(Stored records)
# # # #

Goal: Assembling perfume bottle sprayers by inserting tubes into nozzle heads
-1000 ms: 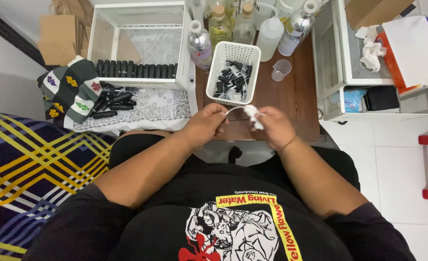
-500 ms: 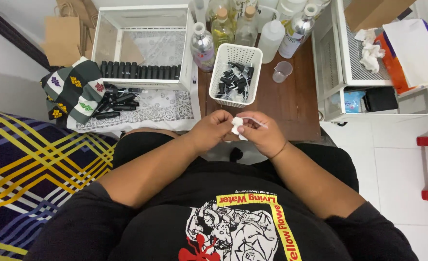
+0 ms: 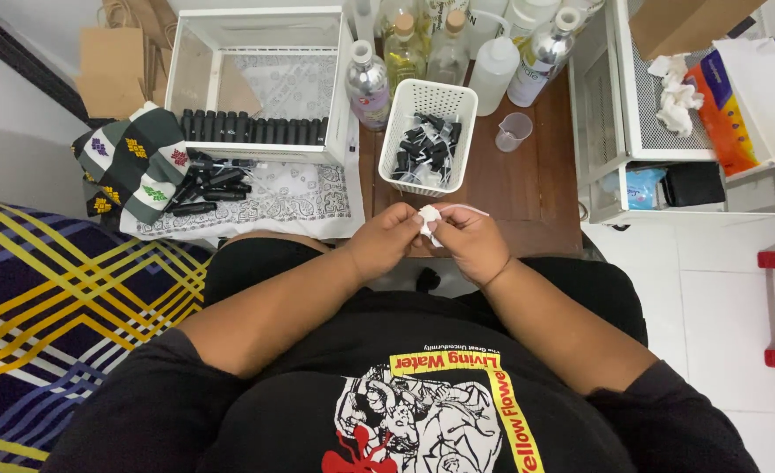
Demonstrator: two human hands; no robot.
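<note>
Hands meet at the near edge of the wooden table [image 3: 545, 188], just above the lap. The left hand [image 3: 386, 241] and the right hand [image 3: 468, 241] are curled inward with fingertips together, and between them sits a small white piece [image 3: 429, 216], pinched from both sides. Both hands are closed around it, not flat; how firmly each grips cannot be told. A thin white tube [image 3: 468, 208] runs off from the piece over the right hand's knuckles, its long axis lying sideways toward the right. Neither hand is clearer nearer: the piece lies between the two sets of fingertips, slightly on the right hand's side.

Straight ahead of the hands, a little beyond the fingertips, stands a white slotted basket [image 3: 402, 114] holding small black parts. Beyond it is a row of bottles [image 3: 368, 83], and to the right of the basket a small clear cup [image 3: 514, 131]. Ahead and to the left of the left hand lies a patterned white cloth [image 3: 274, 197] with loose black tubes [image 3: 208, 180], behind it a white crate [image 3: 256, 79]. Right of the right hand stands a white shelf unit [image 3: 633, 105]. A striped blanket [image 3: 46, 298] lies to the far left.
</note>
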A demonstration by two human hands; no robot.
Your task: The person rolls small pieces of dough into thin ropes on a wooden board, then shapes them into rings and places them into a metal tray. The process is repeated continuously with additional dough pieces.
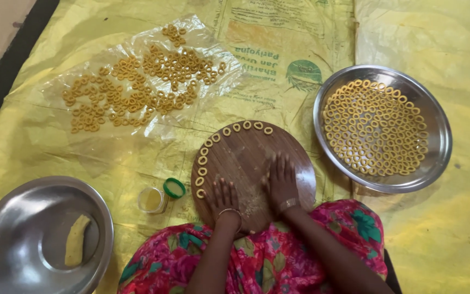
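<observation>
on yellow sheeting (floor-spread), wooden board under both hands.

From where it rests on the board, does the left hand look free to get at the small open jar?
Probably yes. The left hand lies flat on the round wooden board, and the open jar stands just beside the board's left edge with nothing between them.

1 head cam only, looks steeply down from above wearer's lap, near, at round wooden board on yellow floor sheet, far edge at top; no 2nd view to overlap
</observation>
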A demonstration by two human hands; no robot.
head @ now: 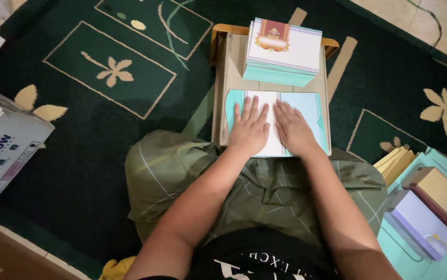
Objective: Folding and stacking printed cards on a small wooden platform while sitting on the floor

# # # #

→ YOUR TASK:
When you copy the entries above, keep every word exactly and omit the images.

→ ANSWER BOX:
Goal: Assembling perfume bottle sprayers by inserting tubes into nozzle heads
-1000 ms: 
-500 ms: 
+0 ms: 
Demonstrator: two human hands; no robot.
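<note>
Hands meet at the near edge of the wooden table [image 3: 545, 188], just above the lap. The left hand [image 3: 386, 241] and the right hand [image 3: 468, 241] are curled inward with fingertips together, and between them sits a small white piece [image 3: 429, 216], pinched from both sides. Both hands are closed around it, not flat; how firmly each grips cannot be told. A thin white tube [image 3: 468, 208] runs off from the piece over the right hand's knuckles, its long axis lying sideways toward the right. Neither hand is clearer nearer: the piece lies between the two sets of fingertips, slightly on the right hand's side.

Straight ahead of the hands, a little beyond the fingertips, stands a white slotted basket [image 3: 402, 114] holding small black parts. Beyond it is a row of bottles [image 3: 368, 83], and to the right of the basket a small clear cup [image 3: 514, 131]. Ahead and to the left of the left hand lies a patterned white cloth [image 3: 274, 197] with loose black tubes [image 3: 208, 180], behind it a white crate [image 3: 256, 79]. Right of the right hand stands a white shelf unit [image 3: 633, 105]. A striped blanket [image 3: 46, 298] lies to the far left.
</note>
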A demonstration by two human hands; no robot.
Your task: The person rolls small pieces of dough into thin ropes on a wooden board, then shapes them into rings and places them into a metal tray. The process is repeated continuously with additional dough pieces.
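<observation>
on yellow sheeting (floor-spread), wooden board under both hands.

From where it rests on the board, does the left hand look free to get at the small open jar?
Probably yes. The left hand lies flat on the round wooden board, and the open jar stands just beside the board's left edge with nothing between them.

1 head cam only, looks steeply down from above wearer's lap, near, at round wooden board on yellow floor sheet, far edge at top; no 2nd view to overlap
</observation>
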A demonstration by two human hands; no robot.
head @ now: 
Objective: Folding and stacking printed cards on a small wooden platform while sitting on the floor

No further answer is expected.